Because the DS is at the end of its life and Kirby games are simplistic in nature anyway, the visuals aren't really all that spectacular. The artistic direction takes precedence here, filling the game with cheery colors and charming characters. Honestly, how can you look at Kirby and not smile? The animations and special effects aren't entirely spectacular, but it's good enough for a Kirby game. The real eye catchers in the game, though, are the fantastically designed bosses. They can get pretty big, sometimes taking up half the screen, and a few even making use of the DS's top screen. It's just kind of a shame, however, that with the advent of the 3DS, the project was not transferred to the new handheld. Kirby: Mass Attack could have looked much better.

Audio wise, Kirby sounds about as good as he ever has on a handheld. His cries of joy and yelps of pain both make you feel happy and sorry for the little guy, or in this case, guys. The Kirbys sound like suction cups as they attach on to their enemies, and there's a little nice thud as the team of clones body slam their enemies to the ground. The soundtrack is a decent one, with upbeat melodies for brightly lit stages and slow, spooky songs for the darker stages, such as the graveyards.

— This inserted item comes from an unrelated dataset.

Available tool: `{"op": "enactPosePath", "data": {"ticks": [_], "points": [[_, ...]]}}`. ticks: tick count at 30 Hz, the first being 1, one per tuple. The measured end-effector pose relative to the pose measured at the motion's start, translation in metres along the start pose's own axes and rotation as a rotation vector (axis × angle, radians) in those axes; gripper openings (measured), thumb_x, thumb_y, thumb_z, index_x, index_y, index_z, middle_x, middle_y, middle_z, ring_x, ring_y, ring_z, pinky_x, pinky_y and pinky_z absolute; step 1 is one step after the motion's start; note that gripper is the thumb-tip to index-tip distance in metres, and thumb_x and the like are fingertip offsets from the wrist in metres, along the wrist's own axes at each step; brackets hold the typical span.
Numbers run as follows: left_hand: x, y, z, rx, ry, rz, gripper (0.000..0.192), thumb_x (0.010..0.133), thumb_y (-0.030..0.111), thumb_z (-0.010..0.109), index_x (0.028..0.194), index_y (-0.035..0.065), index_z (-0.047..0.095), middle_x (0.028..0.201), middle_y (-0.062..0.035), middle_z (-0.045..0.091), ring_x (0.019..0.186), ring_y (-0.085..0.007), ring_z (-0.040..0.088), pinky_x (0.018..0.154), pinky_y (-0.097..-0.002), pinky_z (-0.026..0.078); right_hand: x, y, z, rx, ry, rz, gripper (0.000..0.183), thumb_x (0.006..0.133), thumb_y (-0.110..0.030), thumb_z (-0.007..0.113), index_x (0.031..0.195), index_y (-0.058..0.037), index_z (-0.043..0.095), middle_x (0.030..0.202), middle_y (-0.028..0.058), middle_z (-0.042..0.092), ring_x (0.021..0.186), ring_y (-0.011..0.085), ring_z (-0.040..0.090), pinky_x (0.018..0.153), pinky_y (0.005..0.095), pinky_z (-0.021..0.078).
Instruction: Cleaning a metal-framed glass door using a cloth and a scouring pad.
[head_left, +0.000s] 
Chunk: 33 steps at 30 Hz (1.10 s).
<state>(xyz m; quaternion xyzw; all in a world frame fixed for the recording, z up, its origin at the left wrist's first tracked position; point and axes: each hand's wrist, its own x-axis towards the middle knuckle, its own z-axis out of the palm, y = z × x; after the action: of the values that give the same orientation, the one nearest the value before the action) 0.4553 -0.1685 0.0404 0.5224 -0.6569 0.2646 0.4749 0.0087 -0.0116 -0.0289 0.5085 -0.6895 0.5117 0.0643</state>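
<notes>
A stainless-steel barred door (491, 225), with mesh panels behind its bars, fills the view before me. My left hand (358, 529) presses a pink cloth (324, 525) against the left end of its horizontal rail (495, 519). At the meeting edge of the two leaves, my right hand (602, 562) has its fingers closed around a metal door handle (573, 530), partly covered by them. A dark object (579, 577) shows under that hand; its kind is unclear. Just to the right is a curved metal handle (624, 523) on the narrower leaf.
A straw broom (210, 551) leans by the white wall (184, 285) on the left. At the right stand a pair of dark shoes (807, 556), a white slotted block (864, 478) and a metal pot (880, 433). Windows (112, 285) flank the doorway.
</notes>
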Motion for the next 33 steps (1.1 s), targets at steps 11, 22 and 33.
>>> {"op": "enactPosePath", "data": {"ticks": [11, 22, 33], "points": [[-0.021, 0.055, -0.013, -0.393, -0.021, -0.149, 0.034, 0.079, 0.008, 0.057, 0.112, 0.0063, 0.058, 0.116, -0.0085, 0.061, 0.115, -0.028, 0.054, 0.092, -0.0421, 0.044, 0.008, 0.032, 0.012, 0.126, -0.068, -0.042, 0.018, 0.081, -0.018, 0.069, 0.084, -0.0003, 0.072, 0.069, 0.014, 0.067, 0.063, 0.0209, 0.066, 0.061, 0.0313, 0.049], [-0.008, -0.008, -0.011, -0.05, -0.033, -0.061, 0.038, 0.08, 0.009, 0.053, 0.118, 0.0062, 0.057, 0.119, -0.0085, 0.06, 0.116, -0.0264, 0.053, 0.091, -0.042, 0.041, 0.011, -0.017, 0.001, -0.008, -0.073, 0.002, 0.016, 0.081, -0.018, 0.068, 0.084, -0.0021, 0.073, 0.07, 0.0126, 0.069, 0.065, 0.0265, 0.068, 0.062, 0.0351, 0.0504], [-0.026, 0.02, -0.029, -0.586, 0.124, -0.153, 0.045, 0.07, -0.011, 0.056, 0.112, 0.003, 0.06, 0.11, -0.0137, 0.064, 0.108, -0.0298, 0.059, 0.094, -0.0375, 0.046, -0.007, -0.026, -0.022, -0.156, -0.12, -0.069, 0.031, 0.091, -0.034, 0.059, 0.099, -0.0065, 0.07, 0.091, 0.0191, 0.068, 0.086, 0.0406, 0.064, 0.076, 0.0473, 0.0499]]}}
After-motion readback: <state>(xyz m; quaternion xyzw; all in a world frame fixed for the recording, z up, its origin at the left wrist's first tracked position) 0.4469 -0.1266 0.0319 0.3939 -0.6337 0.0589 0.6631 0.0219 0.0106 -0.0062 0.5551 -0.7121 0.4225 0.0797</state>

Kirby: Mass Attack is a prime example of a long standing franchise that isn't afraid to take risks with its classic formula. Although not perfect, the new mechanic of controlling 10 Kirbys at once with nothing more than a stylus is good fun. There's a lot of variety packed in the game's many levels, and there's also a good bit of value as well. The mini games are a blast and perfectionists will want to get gold rankings on all the stages. With the DS's life span nearly at an end, Kirby: Mass Attack will be known as one of the last great games released for the system.